MM: Among other things, twist means "surprising turn". After so many years of painting it happened to me that my way of painting suddenly and spontaneously changed, that surprised me.
I: How do you explain that?
MM: It certainly has to do with the wide fan brush. I recently discovered it for myself. It does what it wants, it's almost impossible to guide.
I: I see. For this your figures seem quite congruent, almost realistic.
MM: This brush with its fanned out hair produces lots of lines of regret. There is always a line that points the way to the believable.
I: This figure is also in a "twist", isn't it? It seems to be twisting around her own axis.
MM: Or the viewer circles around it.
I: And there is nothing around it?
MM: Only vibrating ether and desert sand. The figure is, so to speak, out of context. It is its own context.
I: In the spectrum of the diversity of its metamorphoses, the body sometimes appears powerful, or embryonic?

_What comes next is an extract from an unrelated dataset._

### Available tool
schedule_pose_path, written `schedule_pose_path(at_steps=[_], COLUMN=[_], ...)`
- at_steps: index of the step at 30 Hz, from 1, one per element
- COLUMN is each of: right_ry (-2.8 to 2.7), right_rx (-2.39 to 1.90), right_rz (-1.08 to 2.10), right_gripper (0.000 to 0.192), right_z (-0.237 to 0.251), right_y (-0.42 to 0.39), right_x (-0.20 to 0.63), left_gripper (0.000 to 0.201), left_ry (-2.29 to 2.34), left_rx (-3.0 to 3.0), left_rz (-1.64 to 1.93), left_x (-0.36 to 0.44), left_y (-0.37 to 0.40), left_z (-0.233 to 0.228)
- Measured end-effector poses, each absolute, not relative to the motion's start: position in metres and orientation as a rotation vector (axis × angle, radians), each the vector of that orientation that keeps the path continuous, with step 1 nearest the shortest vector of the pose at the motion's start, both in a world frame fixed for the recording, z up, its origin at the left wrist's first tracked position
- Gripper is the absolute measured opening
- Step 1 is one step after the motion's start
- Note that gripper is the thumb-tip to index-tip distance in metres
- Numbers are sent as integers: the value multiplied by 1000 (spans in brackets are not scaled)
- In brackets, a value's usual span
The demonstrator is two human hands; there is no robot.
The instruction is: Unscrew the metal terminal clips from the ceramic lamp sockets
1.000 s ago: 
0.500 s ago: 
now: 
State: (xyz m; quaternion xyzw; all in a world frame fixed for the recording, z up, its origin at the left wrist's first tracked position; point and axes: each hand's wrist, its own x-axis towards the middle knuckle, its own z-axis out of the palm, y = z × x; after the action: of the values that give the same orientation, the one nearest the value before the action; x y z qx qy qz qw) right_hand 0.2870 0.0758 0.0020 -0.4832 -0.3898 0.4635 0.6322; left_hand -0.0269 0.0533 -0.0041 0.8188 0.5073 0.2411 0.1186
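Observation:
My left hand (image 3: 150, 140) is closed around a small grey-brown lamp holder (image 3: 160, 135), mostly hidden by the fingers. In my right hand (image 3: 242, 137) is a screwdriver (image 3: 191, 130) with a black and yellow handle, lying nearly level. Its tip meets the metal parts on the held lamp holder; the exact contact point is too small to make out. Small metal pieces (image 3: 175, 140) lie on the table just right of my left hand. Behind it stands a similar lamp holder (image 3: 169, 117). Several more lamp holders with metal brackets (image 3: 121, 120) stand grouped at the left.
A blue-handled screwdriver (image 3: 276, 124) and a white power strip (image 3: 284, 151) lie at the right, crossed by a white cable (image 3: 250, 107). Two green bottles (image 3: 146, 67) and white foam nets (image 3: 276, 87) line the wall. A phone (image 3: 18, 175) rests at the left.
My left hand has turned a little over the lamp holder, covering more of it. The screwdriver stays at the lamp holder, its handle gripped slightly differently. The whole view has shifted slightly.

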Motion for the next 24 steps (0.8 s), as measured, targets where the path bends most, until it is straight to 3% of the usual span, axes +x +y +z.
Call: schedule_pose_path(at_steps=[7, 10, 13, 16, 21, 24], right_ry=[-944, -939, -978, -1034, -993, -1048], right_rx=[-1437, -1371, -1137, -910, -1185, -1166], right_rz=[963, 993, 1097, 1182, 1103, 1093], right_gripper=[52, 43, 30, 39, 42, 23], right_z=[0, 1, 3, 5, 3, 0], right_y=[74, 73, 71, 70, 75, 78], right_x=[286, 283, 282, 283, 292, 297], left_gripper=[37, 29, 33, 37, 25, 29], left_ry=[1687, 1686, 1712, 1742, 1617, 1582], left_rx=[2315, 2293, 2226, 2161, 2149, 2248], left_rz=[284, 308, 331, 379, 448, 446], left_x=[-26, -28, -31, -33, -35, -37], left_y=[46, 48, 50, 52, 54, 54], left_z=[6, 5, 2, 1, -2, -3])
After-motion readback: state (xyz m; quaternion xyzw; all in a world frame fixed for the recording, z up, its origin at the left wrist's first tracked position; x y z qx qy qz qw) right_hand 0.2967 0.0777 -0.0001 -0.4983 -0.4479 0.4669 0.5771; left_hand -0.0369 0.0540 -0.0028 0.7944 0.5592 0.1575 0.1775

MM: Sometimes taken, or also stoically centred. Human and animal at the same time. The body is an immediate presence that needs no language.
I: Without language - is one still human?
MM: Language has to be stopped so that the world can change again. Painting helps.
I: Without language, doesn't one become like... blind?
MM: I often have the feeling that I paint without eyes. When the painting should be very intense, that is.
I: Is the intensity still bearable in this state?
MM: Well, in such a case, intensity would have to be regarded as content rather than degree.
I: Speechless, then. Nevertheless, an urge to communicate oneself can be read in the paintings. They want to communicate something to us, it seems to me.
MM: Hm, yes, paintings hold secrets.
I: But you know their secret?
MM: I think everyone can discover their own secret in them. A picture and a viewer are a unity that never repeats itself.
I: And you didn't consciously put the secret into it?   
MM: No, paintings have a life of their own, independent of me.
I: When they are finished, or from the beginning?
MM: Almost from the beginning. I brush around until the painting shows me what it needs.
I: The picture takes control away from you?
MM: Exactly. And it's good that way. A painting becomes what it wants.
I: Everything seems to float somehow.
MM: Yes. We are all floating. It's a queasy feeling - to feel that you are floating in the middle of ignorance, but that you are not the middle of this ignorance.